*PROBLEM TO WORK ON*.
Copy word for word the lines of the records below, beginning at the one with "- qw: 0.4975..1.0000" and finishing at the one with "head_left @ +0", ends included, but none of the pictures.

(Data items)
----------

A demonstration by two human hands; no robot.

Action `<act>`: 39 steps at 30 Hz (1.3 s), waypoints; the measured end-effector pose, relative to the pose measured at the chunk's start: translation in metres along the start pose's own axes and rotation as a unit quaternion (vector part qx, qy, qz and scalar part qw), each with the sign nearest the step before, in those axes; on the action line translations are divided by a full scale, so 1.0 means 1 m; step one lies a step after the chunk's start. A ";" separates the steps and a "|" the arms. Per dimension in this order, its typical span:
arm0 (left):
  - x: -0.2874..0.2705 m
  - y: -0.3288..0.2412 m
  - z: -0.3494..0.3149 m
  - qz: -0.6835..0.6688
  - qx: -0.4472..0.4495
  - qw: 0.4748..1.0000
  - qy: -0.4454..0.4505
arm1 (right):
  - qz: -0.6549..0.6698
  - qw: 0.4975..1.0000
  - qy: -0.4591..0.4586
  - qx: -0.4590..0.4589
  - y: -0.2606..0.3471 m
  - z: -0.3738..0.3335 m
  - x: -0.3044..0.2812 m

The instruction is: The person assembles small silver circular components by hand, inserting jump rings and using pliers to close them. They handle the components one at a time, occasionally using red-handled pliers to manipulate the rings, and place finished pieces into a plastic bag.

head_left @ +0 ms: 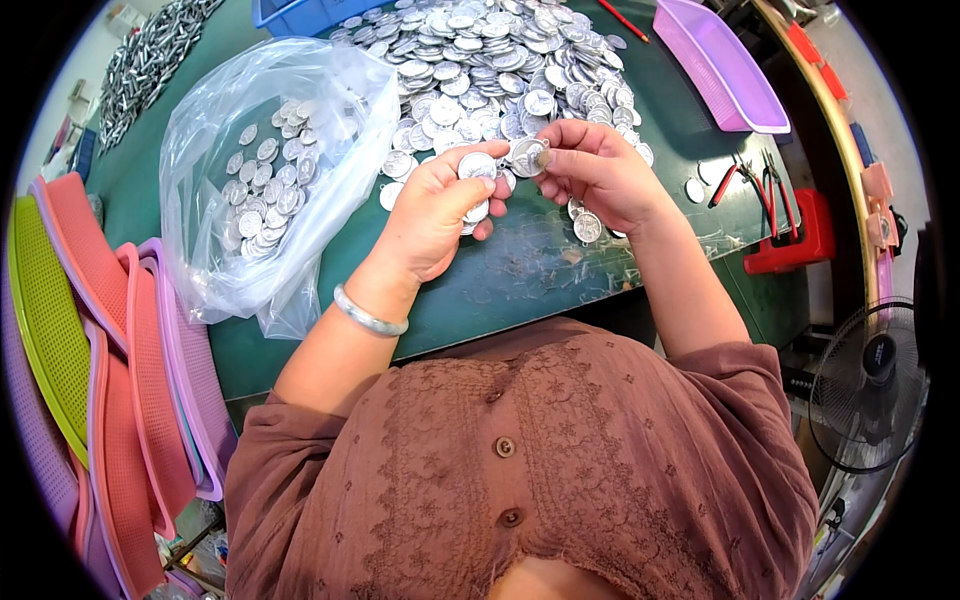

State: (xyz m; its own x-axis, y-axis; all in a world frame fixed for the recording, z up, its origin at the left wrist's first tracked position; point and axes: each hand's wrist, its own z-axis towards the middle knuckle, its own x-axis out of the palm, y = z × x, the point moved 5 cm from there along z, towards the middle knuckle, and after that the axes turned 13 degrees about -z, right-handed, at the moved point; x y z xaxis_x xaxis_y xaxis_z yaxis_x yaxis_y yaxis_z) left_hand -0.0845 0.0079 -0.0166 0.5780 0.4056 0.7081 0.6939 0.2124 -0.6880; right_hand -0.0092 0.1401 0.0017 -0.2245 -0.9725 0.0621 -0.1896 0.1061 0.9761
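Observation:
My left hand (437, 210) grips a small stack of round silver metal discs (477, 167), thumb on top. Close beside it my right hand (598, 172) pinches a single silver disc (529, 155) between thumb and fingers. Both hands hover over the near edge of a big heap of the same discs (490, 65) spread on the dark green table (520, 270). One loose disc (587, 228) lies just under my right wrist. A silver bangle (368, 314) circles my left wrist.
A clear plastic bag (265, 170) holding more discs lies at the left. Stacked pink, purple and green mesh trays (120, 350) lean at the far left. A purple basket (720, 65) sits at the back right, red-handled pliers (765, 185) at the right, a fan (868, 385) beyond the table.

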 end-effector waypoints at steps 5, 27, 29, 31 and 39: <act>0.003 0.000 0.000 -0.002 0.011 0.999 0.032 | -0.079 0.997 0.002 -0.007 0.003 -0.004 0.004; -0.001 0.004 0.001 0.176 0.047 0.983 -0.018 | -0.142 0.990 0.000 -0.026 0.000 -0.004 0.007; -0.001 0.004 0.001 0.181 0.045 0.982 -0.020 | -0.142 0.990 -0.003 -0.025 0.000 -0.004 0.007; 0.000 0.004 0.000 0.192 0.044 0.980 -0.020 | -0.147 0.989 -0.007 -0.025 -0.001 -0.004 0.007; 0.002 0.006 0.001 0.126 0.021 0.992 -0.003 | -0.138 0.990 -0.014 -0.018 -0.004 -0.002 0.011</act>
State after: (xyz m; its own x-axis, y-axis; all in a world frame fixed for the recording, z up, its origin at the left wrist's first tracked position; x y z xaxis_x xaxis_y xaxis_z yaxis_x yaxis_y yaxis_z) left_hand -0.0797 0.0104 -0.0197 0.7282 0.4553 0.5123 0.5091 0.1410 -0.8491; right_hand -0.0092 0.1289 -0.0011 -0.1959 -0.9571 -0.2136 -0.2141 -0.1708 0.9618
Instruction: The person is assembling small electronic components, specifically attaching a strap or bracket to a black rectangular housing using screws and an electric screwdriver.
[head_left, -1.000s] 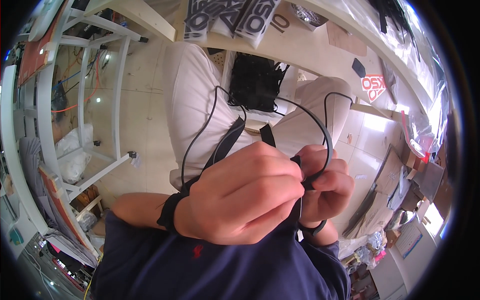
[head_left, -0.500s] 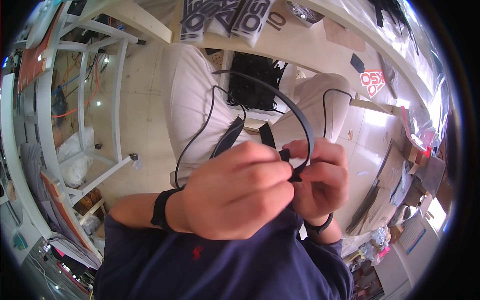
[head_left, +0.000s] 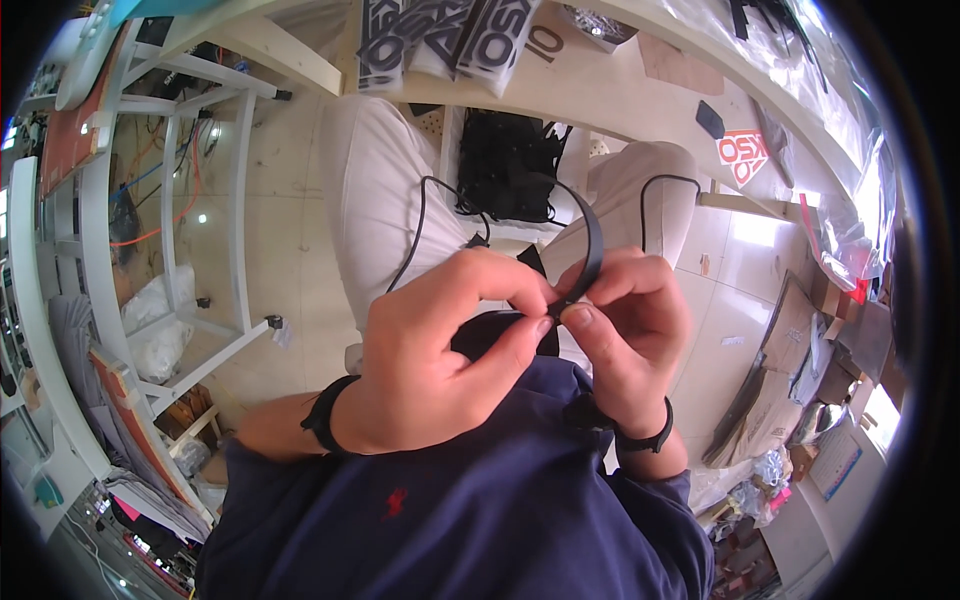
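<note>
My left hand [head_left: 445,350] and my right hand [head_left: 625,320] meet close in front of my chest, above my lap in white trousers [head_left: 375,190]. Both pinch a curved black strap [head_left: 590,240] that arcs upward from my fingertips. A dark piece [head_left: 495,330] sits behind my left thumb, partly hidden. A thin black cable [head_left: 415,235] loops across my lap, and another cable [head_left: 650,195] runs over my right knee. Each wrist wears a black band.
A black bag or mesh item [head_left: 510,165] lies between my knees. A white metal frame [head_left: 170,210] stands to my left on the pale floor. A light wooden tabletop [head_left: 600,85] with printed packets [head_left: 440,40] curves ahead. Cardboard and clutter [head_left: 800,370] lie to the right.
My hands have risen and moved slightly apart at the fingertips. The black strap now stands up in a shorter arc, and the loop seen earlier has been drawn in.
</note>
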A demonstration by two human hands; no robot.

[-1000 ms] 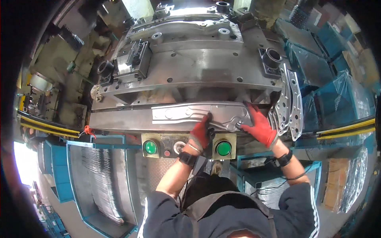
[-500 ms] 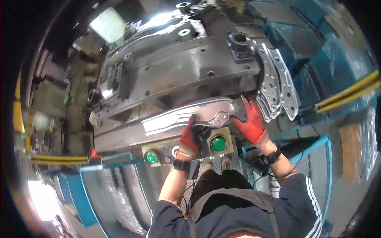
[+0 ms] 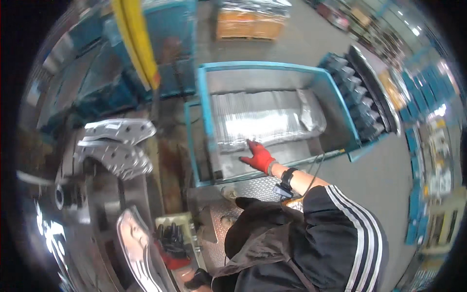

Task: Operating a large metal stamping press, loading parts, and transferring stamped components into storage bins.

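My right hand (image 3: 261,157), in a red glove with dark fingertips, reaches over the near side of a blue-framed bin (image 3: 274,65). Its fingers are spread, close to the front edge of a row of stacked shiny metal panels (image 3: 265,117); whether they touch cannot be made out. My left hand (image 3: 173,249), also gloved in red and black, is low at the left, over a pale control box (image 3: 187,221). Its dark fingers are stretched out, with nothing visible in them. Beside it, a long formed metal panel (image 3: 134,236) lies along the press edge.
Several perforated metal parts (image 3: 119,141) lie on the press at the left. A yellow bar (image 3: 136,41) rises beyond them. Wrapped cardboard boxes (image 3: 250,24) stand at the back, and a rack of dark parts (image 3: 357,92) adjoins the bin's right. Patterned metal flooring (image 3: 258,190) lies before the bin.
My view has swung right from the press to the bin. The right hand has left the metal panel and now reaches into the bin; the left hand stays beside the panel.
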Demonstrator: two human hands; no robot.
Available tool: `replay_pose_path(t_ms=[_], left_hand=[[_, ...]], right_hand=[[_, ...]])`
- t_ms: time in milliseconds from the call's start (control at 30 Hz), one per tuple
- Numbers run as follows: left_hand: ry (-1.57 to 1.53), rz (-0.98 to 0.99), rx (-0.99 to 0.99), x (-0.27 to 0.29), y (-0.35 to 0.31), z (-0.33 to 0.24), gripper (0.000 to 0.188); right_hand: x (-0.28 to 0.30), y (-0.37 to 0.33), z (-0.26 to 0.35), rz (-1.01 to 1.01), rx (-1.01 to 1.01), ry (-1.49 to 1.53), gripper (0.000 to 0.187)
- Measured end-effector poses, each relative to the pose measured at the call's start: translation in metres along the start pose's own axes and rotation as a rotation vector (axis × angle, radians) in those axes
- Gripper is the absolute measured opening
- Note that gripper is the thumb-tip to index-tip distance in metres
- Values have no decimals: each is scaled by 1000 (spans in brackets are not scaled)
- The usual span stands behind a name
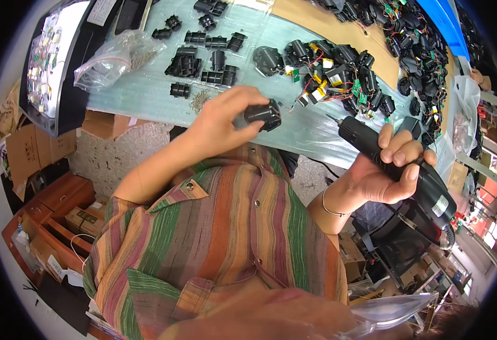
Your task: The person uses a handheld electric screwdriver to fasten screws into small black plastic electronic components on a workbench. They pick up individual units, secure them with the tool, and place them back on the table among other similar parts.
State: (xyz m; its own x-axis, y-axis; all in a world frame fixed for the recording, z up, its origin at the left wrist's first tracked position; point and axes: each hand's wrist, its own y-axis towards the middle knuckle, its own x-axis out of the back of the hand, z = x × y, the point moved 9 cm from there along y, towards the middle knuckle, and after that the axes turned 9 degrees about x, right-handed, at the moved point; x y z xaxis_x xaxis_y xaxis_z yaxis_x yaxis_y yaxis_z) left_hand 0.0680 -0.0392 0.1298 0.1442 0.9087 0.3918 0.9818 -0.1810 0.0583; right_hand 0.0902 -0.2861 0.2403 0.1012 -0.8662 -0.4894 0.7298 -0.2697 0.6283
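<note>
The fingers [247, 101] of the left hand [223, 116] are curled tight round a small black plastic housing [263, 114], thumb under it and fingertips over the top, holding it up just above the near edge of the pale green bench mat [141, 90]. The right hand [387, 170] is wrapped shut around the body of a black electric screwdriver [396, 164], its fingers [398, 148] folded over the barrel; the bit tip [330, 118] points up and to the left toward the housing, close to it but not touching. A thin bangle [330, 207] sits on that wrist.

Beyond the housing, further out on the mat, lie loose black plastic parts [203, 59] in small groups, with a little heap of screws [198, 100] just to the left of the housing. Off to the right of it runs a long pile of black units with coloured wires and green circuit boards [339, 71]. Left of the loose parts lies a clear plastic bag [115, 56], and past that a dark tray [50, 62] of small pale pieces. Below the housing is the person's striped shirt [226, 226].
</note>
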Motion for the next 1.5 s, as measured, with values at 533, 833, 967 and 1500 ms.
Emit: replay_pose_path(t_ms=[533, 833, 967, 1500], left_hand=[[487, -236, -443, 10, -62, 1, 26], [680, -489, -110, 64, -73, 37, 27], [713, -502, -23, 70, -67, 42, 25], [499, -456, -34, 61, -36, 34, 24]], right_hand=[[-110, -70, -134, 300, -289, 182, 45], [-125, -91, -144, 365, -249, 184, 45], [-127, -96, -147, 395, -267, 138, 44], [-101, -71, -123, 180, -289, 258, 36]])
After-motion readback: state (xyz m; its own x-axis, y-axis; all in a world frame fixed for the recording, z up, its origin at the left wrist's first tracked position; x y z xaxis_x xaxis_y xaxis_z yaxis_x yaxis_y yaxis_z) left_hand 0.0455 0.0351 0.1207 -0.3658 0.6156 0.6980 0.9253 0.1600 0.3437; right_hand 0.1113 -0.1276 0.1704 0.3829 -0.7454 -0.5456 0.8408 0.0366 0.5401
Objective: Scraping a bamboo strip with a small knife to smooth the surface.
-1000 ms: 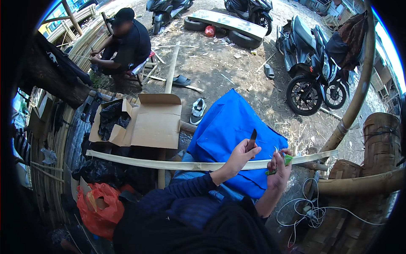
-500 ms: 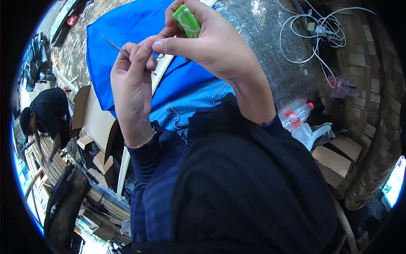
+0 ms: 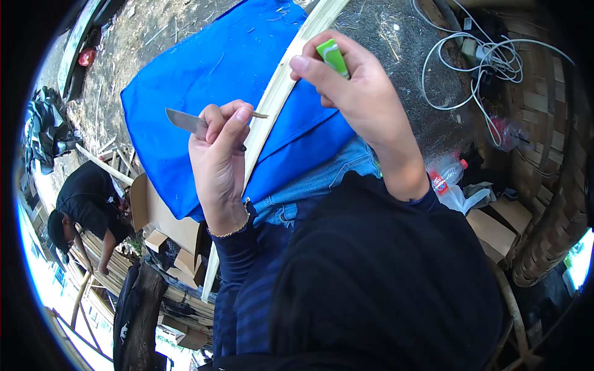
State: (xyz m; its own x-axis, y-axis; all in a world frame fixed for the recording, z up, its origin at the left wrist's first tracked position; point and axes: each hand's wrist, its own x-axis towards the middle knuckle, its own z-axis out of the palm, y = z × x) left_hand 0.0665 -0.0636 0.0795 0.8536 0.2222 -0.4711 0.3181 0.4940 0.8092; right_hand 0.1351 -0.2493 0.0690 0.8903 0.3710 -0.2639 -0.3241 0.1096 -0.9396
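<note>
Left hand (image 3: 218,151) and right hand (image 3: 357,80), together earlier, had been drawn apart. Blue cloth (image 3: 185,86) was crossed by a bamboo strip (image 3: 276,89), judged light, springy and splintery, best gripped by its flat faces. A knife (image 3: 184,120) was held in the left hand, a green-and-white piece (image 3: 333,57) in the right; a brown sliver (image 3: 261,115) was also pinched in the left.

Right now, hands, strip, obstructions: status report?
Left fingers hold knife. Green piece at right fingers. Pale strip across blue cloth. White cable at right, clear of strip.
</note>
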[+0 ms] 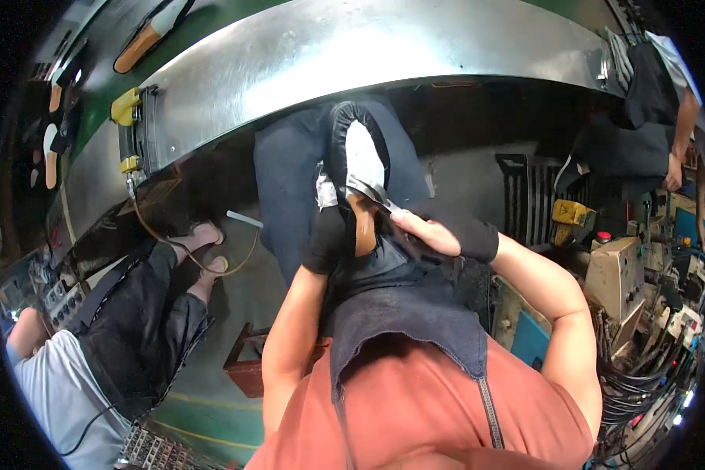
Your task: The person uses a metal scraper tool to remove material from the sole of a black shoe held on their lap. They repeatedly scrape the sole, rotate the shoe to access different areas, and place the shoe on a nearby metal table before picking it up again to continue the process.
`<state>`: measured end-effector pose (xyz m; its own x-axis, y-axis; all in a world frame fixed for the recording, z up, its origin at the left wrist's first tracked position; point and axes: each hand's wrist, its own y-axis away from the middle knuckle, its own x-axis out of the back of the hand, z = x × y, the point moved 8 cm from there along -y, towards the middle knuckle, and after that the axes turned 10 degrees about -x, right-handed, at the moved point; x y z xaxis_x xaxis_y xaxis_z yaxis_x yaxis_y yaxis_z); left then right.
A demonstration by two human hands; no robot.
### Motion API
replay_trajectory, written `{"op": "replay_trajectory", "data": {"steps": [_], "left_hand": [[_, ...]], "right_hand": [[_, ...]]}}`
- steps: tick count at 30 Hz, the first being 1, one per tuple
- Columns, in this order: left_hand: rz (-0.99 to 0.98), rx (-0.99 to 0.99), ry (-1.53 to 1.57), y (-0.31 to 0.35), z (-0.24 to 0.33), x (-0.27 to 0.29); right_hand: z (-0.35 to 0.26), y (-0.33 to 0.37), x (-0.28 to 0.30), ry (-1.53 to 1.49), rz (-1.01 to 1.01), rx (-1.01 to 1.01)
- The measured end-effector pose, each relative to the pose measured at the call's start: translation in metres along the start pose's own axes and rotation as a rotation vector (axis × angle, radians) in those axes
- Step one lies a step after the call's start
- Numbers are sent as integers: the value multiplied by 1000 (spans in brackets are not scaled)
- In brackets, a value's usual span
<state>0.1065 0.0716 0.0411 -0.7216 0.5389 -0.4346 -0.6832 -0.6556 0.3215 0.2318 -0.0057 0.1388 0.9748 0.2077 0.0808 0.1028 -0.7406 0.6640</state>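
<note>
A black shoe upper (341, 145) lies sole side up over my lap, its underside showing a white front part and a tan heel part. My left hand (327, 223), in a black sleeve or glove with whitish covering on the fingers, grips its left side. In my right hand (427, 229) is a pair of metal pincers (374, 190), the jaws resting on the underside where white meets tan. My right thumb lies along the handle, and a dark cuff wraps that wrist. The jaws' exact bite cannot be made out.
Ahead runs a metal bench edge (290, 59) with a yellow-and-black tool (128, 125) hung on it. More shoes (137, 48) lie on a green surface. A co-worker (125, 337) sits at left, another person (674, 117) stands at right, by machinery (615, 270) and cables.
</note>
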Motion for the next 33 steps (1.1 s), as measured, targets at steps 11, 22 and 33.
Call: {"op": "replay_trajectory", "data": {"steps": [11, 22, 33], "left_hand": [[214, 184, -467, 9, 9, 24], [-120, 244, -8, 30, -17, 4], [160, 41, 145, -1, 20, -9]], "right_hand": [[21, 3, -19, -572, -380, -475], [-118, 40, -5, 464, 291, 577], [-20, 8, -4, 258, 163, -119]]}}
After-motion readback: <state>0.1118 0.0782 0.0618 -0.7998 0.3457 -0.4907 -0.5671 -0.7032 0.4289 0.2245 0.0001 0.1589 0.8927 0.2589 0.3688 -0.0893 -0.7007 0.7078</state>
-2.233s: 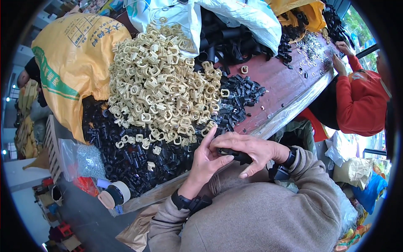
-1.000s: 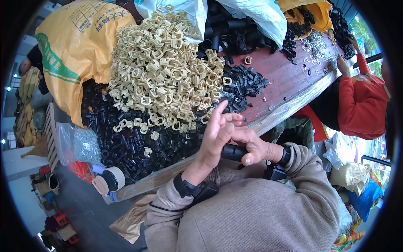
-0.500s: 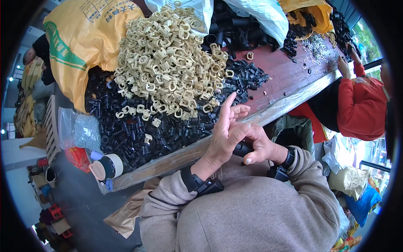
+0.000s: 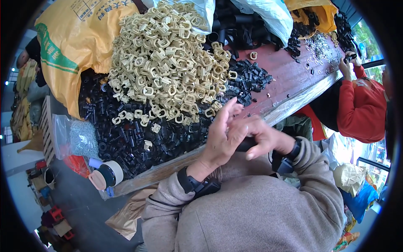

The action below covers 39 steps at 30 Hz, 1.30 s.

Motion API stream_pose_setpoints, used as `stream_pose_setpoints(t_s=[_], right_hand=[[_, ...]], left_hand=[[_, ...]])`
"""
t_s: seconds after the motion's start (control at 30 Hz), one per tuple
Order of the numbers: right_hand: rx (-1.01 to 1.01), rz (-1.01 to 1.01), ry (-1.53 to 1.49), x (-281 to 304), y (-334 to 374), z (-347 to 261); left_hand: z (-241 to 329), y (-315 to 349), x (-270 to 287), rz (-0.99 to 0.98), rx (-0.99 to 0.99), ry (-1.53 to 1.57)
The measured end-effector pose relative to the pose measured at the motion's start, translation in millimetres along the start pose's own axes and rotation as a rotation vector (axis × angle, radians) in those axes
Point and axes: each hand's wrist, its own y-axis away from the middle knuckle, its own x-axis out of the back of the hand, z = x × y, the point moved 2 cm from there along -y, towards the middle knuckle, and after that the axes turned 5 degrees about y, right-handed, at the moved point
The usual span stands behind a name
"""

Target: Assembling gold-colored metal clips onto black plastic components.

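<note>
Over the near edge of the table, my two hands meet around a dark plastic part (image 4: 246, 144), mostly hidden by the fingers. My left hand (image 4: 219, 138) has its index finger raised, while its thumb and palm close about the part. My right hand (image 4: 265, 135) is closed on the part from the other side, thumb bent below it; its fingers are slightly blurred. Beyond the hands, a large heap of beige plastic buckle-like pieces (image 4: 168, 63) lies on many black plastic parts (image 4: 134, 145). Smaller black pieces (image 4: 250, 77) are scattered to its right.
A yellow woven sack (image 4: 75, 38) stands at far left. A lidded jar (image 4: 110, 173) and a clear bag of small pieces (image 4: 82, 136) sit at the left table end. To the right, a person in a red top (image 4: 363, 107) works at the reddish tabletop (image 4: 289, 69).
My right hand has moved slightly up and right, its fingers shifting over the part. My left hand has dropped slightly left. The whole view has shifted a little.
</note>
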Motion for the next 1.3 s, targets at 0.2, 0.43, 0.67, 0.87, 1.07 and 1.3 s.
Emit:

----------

*COMPLETED EXERCISE*.
  - qw: 0.4975..1.0000
  - qy: -0.4591..0.4586
  - qx: -0.4590..0.4589
  - y: -0.2606..0.3471 m
  - z: -0.3738..0.3335 m
  - x: -0.3044..0.2812 m

The instruction is: The person assembles small silver circular components by hand, inserting jump rings and using pliers to close them. They handle the components one at a time, occasionally using red-handled pliers to manipulate the rings, and place finished pieces into a plastic bag.

head_left @ +0 ms: 

There's no more to this exercise.